§ **Exercise details**
Starting with the first line of the data that follows, transcribe every line verbatim until the line containing "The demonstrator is" has been transcribed.

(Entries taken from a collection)

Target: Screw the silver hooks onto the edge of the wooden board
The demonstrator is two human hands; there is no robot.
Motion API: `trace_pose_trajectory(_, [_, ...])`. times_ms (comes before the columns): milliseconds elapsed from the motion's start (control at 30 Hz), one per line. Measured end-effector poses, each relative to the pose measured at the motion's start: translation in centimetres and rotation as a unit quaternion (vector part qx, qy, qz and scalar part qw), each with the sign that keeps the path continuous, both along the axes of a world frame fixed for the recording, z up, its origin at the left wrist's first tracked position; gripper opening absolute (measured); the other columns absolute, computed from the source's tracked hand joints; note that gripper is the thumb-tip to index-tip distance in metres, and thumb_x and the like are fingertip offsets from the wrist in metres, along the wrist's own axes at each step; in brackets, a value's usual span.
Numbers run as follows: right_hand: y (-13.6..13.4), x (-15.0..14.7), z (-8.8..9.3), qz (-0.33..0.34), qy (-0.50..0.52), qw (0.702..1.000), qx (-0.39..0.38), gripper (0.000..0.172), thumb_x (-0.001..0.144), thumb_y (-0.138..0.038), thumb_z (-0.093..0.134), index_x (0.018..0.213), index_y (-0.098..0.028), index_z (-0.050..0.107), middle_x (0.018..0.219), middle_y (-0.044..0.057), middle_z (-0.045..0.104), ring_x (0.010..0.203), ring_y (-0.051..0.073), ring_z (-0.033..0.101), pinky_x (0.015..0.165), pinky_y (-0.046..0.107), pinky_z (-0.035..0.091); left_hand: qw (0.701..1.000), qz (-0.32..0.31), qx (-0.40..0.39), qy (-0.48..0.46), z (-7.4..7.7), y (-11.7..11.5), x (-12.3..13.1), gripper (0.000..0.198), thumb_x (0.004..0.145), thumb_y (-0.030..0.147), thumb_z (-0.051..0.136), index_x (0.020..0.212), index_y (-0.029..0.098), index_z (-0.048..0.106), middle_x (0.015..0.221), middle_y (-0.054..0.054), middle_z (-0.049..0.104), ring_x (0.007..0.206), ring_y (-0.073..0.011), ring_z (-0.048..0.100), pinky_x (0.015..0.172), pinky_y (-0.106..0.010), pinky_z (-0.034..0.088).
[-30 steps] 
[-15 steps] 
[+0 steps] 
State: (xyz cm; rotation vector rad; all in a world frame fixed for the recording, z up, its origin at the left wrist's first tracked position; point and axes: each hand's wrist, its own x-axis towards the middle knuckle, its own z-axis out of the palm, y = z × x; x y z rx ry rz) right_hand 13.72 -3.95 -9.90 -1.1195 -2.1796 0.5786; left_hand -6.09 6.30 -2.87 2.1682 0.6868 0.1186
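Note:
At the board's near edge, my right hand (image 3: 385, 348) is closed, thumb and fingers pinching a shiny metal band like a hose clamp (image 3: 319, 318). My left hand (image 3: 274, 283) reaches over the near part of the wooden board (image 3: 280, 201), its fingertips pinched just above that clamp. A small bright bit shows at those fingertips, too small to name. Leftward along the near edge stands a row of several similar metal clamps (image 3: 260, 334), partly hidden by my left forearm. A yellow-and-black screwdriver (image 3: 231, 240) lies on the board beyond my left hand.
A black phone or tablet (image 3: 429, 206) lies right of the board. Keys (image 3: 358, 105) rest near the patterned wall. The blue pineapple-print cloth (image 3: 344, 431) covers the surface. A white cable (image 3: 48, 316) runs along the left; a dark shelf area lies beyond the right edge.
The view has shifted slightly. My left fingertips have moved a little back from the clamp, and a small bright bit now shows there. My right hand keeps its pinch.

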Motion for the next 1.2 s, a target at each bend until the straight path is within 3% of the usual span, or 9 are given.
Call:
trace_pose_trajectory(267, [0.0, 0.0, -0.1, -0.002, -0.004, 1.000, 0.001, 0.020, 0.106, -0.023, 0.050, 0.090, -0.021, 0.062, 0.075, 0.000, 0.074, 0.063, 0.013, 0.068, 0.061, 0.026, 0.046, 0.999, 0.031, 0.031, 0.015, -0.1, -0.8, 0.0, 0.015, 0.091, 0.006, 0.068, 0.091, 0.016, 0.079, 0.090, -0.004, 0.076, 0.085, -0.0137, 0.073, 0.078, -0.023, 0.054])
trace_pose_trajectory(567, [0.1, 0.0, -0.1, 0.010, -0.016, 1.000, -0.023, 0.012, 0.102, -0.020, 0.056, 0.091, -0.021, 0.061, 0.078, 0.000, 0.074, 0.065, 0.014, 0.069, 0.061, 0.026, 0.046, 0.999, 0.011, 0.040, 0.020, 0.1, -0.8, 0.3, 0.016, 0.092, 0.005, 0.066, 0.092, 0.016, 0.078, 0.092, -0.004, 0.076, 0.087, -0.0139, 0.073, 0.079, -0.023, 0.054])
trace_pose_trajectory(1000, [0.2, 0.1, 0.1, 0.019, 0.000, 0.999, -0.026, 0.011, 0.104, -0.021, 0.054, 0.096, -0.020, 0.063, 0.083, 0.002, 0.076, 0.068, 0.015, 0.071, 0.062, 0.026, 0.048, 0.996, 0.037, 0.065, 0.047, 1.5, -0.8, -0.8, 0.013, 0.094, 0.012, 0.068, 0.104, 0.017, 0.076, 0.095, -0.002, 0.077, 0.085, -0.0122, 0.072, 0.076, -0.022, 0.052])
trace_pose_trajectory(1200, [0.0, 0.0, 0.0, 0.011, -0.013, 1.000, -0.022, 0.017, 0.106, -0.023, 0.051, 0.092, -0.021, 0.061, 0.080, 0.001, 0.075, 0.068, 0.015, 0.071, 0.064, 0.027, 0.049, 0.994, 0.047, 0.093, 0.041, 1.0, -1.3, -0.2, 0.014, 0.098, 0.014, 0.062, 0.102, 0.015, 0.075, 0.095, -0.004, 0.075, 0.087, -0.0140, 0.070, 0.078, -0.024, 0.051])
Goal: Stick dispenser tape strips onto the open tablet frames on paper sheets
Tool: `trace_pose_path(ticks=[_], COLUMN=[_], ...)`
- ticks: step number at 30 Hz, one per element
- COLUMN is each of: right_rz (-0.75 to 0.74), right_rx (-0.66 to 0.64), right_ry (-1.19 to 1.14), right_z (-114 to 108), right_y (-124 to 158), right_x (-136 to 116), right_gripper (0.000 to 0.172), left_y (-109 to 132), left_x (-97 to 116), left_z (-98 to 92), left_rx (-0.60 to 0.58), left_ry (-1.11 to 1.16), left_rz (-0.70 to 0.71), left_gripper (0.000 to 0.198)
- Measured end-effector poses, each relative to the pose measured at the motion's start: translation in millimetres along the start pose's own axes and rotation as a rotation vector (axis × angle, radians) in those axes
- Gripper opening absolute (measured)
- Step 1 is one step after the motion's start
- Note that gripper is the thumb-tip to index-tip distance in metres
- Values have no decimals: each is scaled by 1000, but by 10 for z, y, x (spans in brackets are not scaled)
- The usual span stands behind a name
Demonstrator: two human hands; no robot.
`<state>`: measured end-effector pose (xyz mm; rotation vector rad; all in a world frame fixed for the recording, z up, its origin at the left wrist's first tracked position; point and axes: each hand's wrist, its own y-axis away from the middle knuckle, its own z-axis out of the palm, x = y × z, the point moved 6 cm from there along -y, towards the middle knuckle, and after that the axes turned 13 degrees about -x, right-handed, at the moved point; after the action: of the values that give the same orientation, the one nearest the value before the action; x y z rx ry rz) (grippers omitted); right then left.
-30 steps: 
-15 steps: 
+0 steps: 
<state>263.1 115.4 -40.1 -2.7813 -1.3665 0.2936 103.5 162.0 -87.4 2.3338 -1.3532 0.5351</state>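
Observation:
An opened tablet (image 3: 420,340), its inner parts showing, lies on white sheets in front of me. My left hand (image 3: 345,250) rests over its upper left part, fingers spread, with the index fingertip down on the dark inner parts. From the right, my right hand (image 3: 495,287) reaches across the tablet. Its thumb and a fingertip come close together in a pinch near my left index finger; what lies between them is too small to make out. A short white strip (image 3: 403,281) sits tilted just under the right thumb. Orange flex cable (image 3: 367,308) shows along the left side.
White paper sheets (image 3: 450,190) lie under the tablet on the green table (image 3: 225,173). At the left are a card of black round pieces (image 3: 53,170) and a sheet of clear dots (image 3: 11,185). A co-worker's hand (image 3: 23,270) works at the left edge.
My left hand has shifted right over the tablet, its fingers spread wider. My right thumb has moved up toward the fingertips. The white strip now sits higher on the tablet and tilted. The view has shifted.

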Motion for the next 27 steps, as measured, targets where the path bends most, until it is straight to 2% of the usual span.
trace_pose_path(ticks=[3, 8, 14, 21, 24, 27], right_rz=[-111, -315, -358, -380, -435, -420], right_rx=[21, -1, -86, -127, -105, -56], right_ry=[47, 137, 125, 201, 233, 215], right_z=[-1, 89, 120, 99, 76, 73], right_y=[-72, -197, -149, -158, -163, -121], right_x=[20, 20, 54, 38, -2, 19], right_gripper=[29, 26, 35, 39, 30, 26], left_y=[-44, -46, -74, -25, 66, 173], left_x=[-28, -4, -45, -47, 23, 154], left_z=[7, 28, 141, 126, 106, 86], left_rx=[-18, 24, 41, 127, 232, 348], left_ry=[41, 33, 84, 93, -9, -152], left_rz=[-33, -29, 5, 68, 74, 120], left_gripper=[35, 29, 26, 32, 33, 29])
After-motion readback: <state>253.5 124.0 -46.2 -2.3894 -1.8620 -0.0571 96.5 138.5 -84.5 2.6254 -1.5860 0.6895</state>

§ **Solution for this task**
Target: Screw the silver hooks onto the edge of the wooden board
The demonstrator is two human hands; there is no robot.

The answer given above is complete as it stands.